Return the data below, unchanged.

━━ Source data

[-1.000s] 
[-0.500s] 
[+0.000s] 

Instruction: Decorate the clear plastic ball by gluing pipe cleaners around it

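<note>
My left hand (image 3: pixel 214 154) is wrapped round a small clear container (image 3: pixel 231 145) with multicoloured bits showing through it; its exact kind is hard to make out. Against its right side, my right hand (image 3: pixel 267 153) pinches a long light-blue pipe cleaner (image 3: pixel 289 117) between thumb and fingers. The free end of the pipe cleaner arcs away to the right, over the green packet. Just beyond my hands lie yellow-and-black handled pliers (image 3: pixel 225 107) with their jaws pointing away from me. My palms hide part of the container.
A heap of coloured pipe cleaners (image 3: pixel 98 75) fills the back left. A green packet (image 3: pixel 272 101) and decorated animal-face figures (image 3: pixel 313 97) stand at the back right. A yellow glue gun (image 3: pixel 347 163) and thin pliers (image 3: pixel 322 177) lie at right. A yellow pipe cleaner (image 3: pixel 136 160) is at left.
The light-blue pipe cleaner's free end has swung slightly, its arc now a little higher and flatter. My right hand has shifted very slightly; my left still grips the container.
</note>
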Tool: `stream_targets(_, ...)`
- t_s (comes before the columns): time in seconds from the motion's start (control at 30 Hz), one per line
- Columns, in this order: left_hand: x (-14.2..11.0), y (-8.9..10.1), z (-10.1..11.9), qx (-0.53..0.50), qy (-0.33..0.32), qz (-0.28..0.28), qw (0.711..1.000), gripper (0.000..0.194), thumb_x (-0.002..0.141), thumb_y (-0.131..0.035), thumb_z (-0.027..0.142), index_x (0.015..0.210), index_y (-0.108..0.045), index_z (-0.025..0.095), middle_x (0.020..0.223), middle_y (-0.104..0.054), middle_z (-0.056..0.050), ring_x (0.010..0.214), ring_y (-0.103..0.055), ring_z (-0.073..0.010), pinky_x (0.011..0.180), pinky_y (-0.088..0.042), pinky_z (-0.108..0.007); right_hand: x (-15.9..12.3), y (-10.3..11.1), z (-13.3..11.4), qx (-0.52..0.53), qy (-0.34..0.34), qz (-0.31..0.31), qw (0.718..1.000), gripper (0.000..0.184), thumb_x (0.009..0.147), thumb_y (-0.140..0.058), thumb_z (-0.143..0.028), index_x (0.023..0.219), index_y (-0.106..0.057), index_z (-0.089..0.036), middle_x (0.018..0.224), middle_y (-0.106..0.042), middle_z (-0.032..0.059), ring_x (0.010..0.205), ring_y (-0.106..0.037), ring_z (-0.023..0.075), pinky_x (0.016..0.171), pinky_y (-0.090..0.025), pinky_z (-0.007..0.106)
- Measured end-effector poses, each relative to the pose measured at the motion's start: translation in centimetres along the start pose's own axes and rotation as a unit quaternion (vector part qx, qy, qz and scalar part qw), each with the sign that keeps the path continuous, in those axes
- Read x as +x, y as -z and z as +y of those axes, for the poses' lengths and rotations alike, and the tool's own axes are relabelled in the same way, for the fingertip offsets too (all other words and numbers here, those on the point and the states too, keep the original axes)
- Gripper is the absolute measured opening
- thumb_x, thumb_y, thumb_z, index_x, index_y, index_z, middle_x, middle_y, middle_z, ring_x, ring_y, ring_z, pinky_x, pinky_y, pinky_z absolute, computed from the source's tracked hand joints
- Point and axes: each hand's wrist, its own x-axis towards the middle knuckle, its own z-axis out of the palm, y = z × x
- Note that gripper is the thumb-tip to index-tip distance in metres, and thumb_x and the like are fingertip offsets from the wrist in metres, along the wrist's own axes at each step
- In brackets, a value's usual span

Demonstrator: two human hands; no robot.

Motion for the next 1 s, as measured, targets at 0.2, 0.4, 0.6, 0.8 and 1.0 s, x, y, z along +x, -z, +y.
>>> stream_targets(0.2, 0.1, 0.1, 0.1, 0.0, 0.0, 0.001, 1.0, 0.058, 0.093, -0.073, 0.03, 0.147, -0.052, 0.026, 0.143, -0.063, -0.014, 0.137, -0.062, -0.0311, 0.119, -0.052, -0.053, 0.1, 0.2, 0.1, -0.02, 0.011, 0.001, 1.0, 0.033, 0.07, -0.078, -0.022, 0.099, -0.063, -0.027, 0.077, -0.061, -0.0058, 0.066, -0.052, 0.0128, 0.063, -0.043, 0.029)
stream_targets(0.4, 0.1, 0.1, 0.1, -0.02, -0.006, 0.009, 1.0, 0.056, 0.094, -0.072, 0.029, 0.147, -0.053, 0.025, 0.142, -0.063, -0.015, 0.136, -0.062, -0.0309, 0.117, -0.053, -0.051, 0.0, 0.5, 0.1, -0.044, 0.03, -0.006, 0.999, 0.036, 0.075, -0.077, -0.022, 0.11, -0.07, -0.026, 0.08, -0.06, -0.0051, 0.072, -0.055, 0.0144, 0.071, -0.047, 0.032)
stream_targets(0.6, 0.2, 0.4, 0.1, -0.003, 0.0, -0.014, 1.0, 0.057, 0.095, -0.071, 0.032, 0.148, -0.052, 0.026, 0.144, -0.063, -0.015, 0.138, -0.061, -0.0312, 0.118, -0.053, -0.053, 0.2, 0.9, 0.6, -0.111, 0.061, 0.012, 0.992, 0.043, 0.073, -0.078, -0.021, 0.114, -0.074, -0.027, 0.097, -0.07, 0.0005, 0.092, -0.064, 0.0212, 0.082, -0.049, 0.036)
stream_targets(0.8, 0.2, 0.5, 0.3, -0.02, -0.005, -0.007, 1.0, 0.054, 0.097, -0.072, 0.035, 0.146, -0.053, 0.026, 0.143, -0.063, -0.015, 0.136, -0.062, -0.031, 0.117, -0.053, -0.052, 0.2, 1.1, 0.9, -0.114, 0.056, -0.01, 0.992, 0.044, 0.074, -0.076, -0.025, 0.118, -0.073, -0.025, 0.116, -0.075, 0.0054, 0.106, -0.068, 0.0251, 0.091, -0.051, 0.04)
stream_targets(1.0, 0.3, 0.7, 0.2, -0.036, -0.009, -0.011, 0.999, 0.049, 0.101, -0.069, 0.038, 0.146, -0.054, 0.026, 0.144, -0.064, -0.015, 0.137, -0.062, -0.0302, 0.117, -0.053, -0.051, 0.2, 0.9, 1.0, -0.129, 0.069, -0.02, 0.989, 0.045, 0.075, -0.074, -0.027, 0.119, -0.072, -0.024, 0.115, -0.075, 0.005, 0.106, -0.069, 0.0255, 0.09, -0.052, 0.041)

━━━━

| Answer section |
[-1.000s] 
[-0.500s] 
[+0.000s] 

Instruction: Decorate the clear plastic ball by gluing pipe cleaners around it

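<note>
My left hand (image 3: pixel 214 154) is wrapped round a small clear container (image 3: pixel 231 145) with multicoloured bits showing through it; its exact kind is hard to make out. Against its right side, my right hand (image 3: pixel 267 153) pinches a long light-blue pipe cleaner (image 3: pixel 289 117) between thumb and fingers. The free end of the pipe cleaner arcs away to the right, over the green packet. Just beyond my hands lie yellow-and-black handled pliers (image 3: pixel 225 107) with their jaws pointing away from me. My palms hide part of the container.
A heap of coloured pipe cleaners (image 3: pixel 98 75) fills the back left. A green packet (image 3: pixel 272 101) and decorated animal-face figures (image 3: pixel 313 97) stand at the back right. A yellow glue gun (image 3: pixel 347 163) and thin pliers (image 3: pixel 322 177) lie at right. A yellow pipe cleaner (image 3: pixel 136 160) is at left.
The light-blue pipe cleaner's free end has swung slightly, its arc now a little higher and flatter. My right hand has shifted very slightly; my left still grips the container.
</note>
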Tool: `stream_targets(_, ...)`
- t_s (comes before the columns): time in seconds from the motion's start (control at 30 Hz), one per line
- Columns, in this order: left_hand: x (-14.2..11.0), y (-8.9..10.1), z (-10.1..11.9), qx (-0.53..0.50), qy (-0.33..0.32), qz (-0.28..0.28), qw (0.711..1.000), gripper (0.000..0.194), thumb_x (-0.002..0.141), thumb_y (-0.131..0.035), thumb_z (-0.027..0.142), index_x (0.015..0.210), index_y (-0.108..0.045), index_z (-0.025..0.095), middle_x (0.020..0.223), middle_y (-0.104..0.054), middle_z (-0.056..0.050), ring_x (0.010..0.214), ring_y (-0.103..0.055), ring_z (-0.073..0.010), pinky_x (0.011..0.180), pinky_y (-0.088..0.042), pinky_z (-0.108..0.007); right_hand: x (-15.9..12.3), y (-10.3..11.1), z (-13.3..11.4), qx (-0.52..0.53), qy (-0.34..0.34), qz (-0.31..0.31), qw (0.718..1.000), gripper (0.000..0.184), thumb_x (0.009..0.147), thumb_y (-0.140..0.058), thumb_z (-0.143..0.028), index_x (0.023..0.219), index_y (-0.106..0.057), index_z (-0.089..0.036), middle_x (0.018..0.224), middle_y (-0.106..0.042), middle_z (-0.032..0.059), ring_x (0.010..0.205), ring_y (-0.106..0.037), ring_z (-0.023..0.075), pinky_x (0.016..0.171), pinky_y (-0.090..0.025), pinky_z (-0.007..0.106)
- Measured end-effector poses, each relative to the pose measured at the motion's start: translation in centimetres along the start pose's own axes and rotation as a unit quaternion (vector part qx, qy, qz and scalar part qw), each with the sign that keeps the path continuous, in those axes
- Read x as +x, y as -z and z as +y of those axes, for the poses' lengths and rotations alike, and the tool's own axes are relabelled in the same way, for the fingertip offsets too (all other words and numbers here, those on the point and the states too, keep the original axes)
- Gripper is the absolute measured opening
- thumb_x, thumb_y, thumb_z, index_x, index_y, index_z, middle_x, middle_y, middle_z, ring_x, ring_y, ring_z, pinky_x, pinky_y, pinky_z absolute, computed from the source's tracked hand joints
- Point and axes: each hand's wrist, its own x-axis towards the middle knuckle, its own z-axis out of the palm, y = z × x
- Note that gripper is the thumb-tip to index-tip distance in metres, and thumb_x and the like are fingertip offsets from the wrist in metres, along the wrist's own axes at each step
- In brackets, a value's usual span

Demonstrator: two human hands; no robot.

Motion for the next 1 s, as measured, targets at 0.2, 0.4, 0.6, 0.8 and 1.0 s, x, y, z along +x, -z, +y.
>>> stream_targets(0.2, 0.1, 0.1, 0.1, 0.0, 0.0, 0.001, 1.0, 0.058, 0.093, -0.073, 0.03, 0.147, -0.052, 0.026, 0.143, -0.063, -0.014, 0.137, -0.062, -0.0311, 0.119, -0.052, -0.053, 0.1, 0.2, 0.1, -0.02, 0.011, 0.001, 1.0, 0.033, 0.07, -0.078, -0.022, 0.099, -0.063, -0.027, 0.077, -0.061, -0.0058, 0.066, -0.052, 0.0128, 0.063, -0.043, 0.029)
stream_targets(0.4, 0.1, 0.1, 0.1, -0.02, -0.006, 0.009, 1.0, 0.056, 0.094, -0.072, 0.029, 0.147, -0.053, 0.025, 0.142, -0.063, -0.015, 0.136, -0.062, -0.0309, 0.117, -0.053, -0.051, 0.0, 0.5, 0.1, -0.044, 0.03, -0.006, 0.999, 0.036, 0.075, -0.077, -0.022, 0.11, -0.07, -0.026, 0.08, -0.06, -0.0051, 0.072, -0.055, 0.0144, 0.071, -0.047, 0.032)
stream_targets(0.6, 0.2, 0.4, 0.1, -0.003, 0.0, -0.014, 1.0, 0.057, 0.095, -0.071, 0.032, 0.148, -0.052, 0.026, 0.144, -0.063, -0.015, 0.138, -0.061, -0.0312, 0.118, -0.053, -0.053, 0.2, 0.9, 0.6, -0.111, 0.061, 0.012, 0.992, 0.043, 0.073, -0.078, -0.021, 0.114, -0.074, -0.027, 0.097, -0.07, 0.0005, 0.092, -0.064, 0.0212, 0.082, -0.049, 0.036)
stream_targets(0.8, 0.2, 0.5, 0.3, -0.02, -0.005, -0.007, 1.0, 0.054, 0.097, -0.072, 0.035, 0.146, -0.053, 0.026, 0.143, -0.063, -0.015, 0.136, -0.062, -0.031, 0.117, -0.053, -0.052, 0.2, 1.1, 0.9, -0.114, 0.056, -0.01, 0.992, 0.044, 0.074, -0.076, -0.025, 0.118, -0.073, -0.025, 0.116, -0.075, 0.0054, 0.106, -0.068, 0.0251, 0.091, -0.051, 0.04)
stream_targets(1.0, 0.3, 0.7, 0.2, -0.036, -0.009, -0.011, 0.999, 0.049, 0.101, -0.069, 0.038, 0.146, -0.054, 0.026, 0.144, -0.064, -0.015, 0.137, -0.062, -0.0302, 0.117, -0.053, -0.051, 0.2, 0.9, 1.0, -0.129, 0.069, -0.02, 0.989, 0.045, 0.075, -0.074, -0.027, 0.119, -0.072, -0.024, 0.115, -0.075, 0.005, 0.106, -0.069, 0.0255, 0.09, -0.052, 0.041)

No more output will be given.